Je trouve que Xavier de Cuverville et Edouard Rencker ont raison de reposer le problème de la défiance vis-à-vis des discours des marques, et donc des entreprises (cf. Stratégies n°1664 du 2 février 2012). Les entreprises sont jugées ni transparentes, ni sincères, ni fiables, ni même crédibles. A qui la faute? Où est le bug?
Deux causes semblent être à l'origine de cette défiance. En premier lieu, la défiance peut exister vis-à-vis du discours des entreprises ou des marques à la suite de défaillances concrètes de produits, parfois très graves, qui jettent un discrédit évident sur les discours de marques. Le Mediator et les prothèses mammaires en sont des exemples récents.
La deuxième cause est la plus importante. Pendant des années, on a pensé qu'une innovation moyenne pouvait être sauvée par la publicité ou la communication. «Il faut faire rêver les citoyens»... C'est bien le rôle de la communication que de «faire rêver», n'est-ce pas... Mais à force de vendre du rêve, on finit par vendre des salades sans s'en rendre compte.
Conséquences: déception sur le produit qui ne remplit pas sa promesse et mise en cause de la communication et des communicants. De mensonges en demi-mensonges et en demi-vérités, le citoyen est ainsi devenu aujourd'hui suspicieux à l'égard des émetteurs de messages.
S'il y a scepticisme généralisé face au discours des marques ou des entreprises, c'est souvent parce qu'il faut exagérer les pseudo-qualités d'une innovation «faible». Les aspirateurs Dyson, les montres Swatch, les boulangeries Paul, Apple bien sûr, McDonald's et autres Picard n'ont pas besoin d'exagérer leurs qualités par la communication: leurs produits parlent d'eux mêmes.
Le design, lien entre le citoyen et l'entreprise
La sincérité et la confiance viendront de la qualité de l'innovation et donc du design et du «design thinking». Nous sommes entrés, depuis 1990, dans ce que Pascal Lainé appelle «le commerce des apparences». Le discours des apparences est devenu la norme des discours en général.
Tel est l'un des grands défis des ces années: faire de très bons produits en priorité, pour pouvoir faire de grandes campagnes, non pas créatives (ce n'est plus le sujet) mais qui soient d'abord «intéressantes» pour le citoyen.

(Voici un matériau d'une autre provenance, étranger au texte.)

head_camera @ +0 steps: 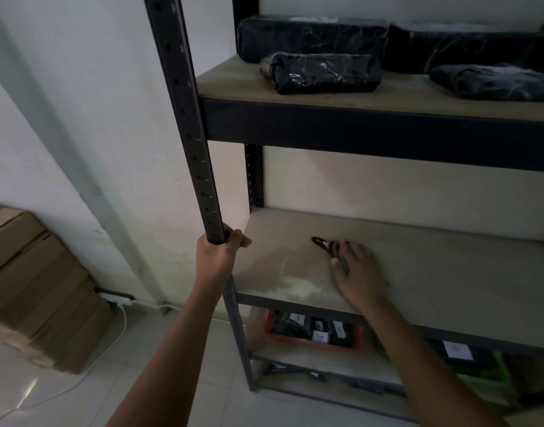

La «pauvreté» de la campagne Iphone d'Apple, ou celle de Dyson, ne les empêche pas d'être très intéressantes et utiles pour le citoyen, car l'innovation est pensée, imaginée et réfléchie pour pouvoir supporter un discours de sincérité positive, et innovant.
Et si le design devenait la communication du futur? Seuls les designers, ou l'esprit design à l'origine de ces innovations, sont capables de recréer un lien fort et confiant entre le citoyen et l'entreprise.
Si l'innovation est conçue pour soutenir un discours sincère, alors les consommateurs achèteront des produits performants, bien pensés, et la confiance entre le message de l'entreprise et le consommateur sera à nouveau au rendez-vous. Ce n'est pas Steve Jobs qui dirait le contraire. Le design s'inscrit dans la vague de sincérité dont les citoyens ont besoin.